Why it matters: The dispute is a view into the delicate and at times fraught negotiations over the debates, which can propel or depress a candidacy — and add prestige and viewers to networks that sponsor them.
Driving the news: After Fox News and Fox Business hosted the first two debates, the RNC proposed that Newsmax co-sponsor the third debate as the junior partner to ABC News, four people familiar with the matter told Axios.
- Newsmax executives were wary of being a junior partner with a mainstream media outlet, and thought the $2 million the RNC required Newsmax spend on the event was unnecessarily expensive.
- The RNC also approached Newsmax about being the primary sponsor for the upcoming fourth GOP debate — which will be Wednesday in Tuscaloosa, Ala. — and would have required Newsmax to spend about $4 million producing the debate.
Newsmax execs felt that the RNC had moved the goalposts with the larger figure, but an email obtained by Axios shows that Newsmax was aware the costs would change based on the nature of the sponsors' partnership.
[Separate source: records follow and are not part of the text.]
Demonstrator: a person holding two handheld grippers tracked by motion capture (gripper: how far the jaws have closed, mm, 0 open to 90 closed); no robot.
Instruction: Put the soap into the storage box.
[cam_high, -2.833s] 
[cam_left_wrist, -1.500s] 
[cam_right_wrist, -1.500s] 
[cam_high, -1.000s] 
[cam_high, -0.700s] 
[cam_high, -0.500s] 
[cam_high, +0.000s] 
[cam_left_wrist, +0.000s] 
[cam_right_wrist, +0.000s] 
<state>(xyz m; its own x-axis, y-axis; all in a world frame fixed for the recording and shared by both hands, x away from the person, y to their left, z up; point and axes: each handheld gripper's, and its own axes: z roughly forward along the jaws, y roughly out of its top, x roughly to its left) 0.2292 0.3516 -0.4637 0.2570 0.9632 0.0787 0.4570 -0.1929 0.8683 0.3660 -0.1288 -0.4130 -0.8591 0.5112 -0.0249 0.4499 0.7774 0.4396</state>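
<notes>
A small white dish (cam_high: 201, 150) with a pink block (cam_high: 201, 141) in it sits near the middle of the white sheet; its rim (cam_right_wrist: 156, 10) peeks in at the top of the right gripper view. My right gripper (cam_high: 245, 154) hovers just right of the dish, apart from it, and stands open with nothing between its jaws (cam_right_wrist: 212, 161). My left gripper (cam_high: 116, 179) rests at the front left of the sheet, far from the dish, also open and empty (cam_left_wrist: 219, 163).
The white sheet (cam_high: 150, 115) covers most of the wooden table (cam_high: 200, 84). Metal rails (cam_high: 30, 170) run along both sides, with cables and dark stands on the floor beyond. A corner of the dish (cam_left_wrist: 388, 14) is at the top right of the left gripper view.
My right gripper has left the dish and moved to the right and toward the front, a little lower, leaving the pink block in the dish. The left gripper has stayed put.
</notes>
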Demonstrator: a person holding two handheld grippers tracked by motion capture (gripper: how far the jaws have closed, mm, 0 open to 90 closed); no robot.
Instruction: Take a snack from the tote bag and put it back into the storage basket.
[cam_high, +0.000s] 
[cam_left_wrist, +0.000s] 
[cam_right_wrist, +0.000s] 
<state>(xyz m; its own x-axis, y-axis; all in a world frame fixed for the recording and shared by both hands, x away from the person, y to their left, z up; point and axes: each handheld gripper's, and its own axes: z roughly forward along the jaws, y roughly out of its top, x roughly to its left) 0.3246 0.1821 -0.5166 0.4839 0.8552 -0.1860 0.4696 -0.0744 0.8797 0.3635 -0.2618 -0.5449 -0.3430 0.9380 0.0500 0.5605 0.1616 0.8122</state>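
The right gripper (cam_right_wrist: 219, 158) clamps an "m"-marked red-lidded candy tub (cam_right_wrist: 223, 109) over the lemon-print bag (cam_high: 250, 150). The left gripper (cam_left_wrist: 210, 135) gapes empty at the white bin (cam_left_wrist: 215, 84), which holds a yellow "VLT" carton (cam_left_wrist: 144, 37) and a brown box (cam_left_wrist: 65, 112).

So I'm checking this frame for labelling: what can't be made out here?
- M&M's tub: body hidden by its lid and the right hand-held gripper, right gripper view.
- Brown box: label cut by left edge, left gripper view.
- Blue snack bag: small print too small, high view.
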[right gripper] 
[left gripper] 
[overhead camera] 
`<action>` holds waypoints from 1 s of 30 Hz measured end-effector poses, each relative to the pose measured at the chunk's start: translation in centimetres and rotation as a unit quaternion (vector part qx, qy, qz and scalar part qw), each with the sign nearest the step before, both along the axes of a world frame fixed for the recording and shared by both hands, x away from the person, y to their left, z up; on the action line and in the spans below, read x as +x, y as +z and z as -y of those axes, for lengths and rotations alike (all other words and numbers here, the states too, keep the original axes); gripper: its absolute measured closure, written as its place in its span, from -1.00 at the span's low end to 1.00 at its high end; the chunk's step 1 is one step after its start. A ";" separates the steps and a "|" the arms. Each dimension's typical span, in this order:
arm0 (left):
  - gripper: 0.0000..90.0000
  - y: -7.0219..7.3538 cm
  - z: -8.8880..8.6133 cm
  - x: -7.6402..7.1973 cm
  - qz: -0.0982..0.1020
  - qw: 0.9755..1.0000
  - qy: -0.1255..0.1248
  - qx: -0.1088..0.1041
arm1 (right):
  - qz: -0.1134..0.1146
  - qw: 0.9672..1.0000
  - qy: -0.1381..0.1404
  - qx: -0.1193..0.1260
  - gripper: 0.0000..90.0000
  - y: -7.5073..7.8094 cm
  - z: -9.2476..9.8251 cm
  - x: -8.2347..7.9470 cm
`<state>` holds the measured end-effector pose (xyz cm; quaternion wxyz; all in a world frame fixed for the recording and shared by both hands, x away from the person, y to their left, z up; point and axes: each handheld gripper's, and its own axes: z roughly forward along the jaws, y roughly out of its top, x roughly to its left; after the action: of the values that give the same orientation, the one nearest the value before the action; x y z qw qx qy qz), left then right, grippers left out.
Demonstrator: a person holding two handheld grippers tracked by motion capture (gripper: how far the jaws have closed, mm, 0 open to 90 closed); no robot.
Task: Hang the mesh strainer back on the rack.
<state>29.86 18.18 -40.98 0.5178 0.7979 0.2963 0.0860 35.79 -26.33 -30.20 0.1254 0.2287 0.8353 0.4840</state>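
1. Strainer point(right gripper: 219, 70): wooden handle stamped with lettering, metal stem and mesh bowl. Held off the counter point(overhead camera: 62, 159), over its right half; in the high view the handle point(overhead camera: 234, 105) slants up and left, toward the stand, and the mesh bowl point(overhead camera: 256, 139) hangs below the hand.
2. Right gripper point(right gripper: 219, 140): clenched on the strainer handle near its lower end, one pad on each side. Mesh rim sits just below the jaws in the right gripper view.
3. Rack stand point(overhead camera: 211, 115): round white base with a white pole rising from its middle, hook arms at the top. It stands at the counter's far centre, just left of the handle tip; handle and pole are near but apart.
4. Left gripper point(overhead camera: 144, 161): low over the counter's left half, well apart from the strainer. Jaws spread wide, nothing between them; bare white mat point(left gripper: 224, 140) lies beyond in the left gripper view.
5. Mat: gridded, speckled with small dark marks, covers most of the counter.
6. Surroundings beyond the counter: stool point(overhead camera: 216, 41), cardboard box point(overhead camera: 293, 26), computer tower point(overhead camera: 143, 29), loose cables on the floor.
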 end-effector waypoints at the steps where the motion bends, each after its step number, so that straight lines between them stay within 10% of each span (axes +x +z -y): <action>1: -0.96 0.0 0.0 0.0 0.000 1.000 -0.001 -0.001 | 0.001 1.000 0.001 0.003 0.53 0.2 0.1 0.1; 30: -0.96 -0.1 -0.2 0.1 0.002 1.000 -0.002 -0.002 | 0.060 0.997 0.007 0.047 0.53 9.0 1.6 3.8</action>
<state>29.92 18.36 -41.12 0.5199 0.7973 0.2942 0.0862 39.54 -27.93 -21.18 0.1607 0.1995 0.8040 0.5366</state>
- The Newsmax execs fumed when the RNC announced last month that NewsNation would sponsor the fourth debate; Newsmax was still looking for an additional sponsor to split the costs.
What they're saying: "Since the beginning of the process the RNC under [chair] Ronna McDaniel has consistently lied and obfuscated to Newsmax about us hosting a debate, so it's clear to us the RNC's goal has been to make sure anti-Trump media control the GOP debates."
- The RNC and ABC News declined to comment.
Some Newsmax hosts have complained on-air about not being the sponsor of a GOP debate.
- Host Robert Finnerty said in October: "The RNC gave the third presidential debate to NBC News and I'm not going to say they gave it to NBC News instead of Newsmax, but they gave it to NBC News instead of Newsmax — and it's just it's bizarre to me, because these are GOP primaries."
Between the lines: Newsmax's feud with the RNC is part of a larger conflict in which conservative candidates and media distrust mainstream outlets such as ABC, NBC News, CNN and others.
- Some Republicans believe that mainstream outlets shouldn't be involved in any GOP primary debates, but the RNC has prioritized reaching audiences beyond the conservative channels — and tapping into the deeper pockets of larger news organizations.
- Earlier this year, Florida Gov. Ron DeSantis' team pushed back against NBC News or CNN sponsoring one of the debates.
- This week, DeSantis told Newsmax's Eric Bolling that he believed the channel should host a debate.
The conflict also reflects some right-wing conservatives' wariness of the RNC, which they see as part of a more moderate, establishment brand of conservatism.
- Businessman and GOP presidential candidate Vivek Ramaswamy has been particularly critical of McDaniel, and called on her to resign after the disappointing election results for Republicans in November.
- Ramaswamy launched a website called FireRonna.com.
- He also has called for a fifth GOP primary debate to be live-streamed on X, and moderated by former Fox News host Tucker Carlson.
What's next: The GOP hasn't announced any debates after the one in Alabama, but there could be more before the Iowa caucuses and New Hampshire's primary in January.